##### DATA EXTRACT

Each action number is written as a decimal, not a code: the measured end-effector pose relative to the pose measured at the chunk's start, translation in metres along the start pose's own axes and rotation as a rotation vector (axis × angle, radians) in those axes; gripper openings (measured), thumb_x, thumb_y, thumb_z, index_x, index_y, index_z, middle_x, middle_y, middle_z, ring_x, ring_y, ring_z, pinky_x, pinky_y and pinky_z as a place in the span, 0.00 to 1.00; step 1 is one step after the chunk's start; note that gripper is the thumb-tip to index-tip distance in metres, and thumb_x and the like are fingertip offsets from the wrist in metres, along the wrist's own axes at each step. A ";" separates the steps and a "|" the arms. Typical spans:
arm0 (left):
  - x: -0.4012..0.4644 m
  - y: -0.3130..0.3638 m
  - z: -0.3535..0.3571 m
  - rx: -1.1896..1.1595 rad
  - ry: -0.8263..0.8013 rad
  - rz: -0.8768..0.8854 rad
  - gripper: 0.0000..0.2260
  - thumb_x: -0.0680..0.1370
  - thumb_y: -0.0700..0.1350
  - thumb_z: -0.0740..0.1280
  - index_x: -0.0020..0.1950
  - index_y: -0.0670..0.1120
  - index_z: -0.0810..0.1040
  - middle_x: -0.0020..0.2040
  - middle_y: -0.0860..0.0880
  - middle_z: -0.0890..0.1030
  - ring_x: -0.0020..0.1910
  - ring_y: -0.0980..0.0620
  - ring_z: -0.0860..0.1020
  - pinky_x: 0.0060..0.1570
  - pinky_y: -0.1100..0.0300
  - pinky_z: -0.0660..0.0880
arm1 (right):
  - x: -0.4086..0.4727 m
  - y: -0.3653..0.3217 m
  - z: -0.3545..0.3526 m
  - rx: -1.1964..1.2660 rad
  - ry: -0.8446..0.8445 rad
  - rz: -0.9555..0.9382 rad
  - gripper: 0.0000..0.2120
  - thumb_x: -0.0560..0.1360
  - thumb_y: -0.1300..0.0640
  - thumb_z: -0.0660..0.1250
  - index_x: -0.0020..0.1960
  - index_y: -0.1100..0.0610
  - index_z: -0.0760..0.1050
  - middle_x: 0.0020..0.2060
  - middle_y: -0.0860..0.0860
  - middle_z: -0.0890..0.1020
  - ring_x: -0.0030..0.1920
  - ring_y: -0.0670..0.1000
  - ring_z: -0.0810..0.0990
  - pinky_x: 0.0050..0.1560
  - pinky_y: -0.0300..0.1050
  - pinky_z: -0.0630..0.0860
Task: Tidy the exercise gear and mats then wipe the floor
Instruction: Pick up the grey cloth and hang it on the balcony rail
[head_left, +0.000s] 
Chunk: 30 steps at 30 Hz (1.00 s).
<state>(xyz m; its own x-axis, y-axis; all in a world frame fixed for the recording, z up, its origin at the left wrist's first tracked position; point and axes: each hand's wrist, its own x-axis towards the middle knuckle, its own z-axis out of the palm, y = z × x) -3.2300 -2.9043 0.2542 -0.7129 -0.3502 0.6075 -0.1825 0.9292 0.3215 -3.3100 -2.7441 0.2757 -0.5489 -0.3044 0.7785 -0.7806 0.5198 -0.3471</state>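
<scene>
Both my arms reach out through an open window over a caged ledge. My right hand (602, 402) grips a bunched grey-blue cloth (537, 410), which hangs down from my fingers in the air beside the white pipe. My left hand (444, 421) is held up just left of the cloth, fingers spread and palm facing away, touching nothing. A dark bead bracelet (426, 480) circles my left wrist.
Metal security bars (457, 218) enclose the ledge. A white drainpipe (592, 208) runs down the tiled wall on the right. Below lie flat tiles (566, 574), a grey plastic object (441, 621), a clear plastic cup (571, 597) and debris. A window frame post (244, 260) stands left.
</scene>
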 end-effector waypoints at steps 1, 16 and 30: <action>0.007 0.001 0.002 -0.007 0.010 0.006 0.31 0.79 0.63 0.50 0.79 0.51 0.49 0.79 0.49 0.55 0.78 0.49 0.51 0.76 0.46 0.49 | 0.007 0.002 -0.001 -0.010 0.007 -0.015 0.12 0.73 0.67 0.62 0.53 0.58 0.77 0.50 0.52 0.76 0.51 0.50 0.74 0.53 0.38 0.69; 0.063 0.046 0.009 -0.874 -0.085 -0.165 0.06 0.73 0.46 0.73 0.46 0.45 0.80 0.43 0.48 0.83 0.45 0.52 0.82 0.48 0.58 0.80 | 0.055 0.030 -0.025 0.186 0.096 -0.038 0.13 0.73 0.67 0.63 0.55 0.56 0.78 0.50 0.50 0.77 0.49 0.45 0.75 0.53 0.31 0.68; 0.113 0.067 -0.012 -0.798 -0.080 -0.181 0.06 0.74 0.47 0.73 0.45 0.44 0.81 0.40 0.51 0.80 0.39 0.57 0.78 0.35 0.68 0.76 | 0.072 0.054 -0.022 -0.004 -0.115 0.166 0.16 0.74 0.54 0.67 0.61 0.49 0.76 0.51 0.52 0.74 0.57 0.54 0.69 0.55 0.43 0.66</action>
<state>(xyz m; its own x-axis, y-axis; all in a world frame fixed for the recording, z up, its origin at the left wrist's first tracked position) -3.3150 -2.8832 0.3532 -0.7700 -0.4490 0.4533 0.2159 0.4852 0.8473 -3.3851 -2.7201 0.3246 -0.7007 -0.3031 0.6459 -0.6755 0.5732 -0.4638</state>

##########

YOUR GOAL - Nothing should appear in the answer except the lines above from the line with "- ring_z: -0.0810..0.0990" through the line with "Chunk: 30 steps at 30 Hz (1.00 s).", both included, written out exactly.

RESULT OF THE TASK -
  - ring_z: -0.0810..0.0990
  - pinky_x: 0.0050..0.1560
  - pinky_y: -0.0300..0.1050
  - pinky_z: -0.0630..0.0860
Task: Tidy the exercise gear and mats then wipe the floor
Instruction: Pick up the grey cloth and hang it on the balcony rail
[head_left, +0.000s] 
Chunk: 30 steps at 30 Hz (1.00 s).

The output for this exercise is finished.